Republicans have long expressed concern that mass migration over the last three and a half years has overwhelmed Border Patrol agents and allowed terrorists to slip into the country.

Border Patrol officials interviewed by the committee in 2023 said agents are often pulled from their regular patrol areas to deal with migrant surges, making it more likely for “gotaways” and illegal drugs to enter the country.

The committee issued a press release last December, saying that 294 illegal aliens on the terrorist watchlist have been apprehended along the U.S.-Mexico border between ports of entry since the beginning of FY 2021—and those are only the ones Border Patrol agents have caught. 

Rare Cabinet Impeachment

The historic House impeachment vote in February marked the first time a sitting member of the presidential cabinet had been impeached since the 1870s.

“The facts are indisputable—for three years, Secretary Mayorkas has willfully and systemically refused to comply with the laws enacted by Congress, and he has breached the public trust. 

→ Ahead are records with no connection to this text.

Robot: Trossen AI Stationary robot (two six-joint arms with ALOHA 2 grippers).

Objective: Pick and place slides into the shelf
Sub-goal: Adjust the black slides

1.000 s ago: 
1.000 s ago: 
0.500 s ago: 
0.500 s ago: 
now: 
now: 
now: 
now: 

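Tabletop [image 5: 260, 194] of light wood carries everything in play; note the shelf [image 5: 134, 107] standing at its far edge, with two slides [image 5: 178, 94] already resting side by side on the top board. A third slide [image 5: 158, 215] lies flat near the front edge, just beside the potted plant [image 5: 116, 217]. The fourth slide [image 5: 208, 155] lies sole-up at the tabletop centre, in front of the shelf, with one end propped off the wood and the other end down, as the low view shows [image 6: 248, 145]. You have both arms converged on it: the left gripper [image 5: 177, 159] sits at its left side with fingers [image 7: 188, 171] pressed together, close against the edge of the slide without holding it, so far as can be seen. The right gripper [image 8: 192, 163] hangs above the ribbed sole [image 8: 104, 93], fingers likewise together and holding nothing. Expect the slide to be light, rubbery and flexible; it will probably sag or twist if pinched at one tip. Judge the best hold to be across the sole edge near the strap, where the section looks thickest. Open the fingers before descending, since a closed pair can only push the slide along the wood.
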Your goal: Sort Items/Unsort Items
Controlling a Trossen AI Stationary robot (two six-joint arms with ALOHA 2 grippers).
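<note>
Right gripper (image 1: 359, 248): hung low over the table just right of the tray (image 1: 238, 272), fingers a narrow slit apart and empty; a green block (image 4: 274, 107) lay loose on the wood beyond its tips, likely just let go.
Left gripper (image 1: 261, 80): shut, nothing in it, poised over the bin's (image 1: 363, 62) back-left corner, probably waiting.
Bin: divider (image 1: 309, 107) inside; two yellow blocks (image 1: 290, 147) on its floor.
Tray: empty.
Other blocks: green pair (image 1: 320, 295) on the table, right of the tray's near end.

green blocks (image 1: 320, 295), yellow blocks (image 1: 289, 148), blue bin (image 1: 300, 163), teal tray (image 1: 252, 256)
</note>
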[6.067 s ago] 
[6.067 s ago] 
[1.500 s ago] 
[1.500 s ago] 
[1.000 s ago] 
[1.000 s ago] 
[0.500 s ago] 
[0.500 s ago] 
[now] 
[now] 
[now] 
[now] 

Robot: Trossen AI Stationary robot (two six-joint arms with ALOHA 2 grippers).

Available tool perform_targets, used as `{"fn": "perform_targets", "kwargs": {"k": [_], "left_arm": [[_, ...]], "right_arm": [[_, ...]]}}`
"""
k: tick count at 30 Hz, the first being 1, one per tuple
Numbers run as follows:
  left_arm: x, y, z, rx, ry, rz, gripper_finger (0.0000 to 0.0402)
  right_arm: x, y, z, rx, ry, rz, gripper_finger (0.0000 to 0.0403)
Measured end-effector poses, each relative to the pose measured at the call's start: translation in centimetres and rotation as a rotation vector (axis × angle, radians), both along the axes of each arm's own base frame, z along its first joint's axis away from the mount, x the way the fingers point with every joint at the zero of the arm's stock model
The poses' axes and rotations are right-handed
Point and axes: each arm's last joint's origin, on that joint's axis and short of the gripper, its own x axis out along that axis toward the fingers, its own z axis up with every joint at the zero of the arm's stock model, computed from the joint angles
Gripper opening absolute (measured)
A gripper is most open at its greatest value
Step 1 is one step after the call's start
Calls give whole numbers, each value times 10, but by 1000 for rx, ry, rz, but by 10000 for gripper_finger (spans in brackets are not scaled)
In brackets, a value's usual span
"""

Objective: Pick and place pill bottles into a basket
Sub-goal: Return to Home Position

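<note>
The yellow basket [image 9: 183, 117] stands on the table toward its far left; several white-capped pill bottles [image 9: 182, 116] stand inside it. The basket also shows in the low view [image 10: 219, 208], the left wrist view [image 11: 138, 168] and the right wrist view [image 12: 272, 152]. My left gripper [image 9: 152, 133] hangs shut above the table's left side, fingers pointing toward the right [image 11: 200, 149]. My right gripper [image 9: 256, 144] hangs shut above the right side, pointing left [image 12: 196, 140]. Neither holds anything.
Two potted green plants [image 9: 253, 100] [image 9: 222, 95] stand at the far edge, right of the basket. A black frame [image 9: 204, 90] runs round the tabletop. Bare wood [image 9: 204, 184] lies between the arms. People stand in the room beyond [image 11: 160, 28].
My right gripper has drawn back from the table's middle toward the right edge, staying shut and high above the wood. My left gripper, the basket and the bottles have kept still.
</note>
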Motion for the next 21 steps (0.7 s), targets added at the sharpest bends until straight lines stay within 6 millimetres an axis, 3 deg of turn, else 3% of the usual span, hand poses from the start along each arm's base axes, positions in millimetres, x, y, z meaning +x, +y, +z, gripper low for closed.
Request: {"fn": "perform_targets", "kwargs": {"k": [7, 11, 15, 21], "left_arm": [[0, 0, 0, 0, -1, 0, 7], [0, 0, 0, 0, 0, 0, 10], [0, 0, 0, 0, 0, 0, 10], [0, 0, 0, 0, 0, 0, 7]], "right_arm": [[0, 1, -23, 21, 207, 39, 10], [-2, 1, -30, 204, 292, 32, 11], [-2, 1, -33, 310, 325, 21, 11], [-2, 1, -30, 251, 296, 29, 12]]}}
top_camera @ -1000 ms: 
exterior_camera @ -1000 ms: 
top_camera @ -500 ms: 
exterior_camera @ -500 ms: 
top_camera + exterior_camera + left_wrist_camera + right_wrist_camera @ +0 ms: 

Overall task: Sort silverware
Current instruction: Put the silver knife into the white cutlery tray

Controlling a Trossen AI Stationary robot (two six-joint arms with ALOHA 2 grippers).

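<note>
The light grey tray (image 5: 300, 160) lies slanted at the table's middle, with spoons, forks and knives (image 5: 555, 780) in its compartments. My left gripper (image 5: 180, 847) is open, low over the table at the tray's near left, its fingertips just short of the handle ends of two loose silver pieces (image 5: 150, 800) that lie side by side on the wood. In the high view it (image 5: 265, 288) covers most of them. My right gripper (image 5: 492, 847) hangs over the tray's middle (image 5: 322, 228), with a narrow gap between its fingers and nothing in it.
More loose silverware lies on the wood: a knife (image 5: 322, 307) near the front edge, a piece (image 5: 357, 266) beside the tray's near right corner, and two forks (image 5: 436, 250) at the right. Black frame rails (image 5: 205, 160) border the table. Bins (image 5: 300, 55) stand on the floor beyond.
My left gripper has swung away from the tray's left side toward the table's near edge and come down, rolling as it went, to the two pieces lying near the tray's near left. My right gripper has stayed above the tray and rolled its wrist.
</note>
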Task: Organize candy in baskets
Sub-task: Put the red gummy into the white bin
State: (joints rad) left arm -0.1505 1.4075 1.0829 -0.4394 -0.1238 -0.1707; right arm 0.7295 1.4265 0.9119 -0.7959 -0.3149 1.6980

“His actions created this unprecedented crisis, turning every state into a border state,” Mr. Green stated in a January press release.

Mr. Mayorkas’s “lawless” actions are behind the historic “national security, public safety, and humanitarian catastrophe,” he said.

After spending almost a year investigating the causes, costs, and consequences of mass illegal migration, the committee accused the secretary of refusing to comply with U.S. immigration laws.

Leading up to the impeachment proceeding, it published detailed reports of its findings, totaling nearly 400 pages.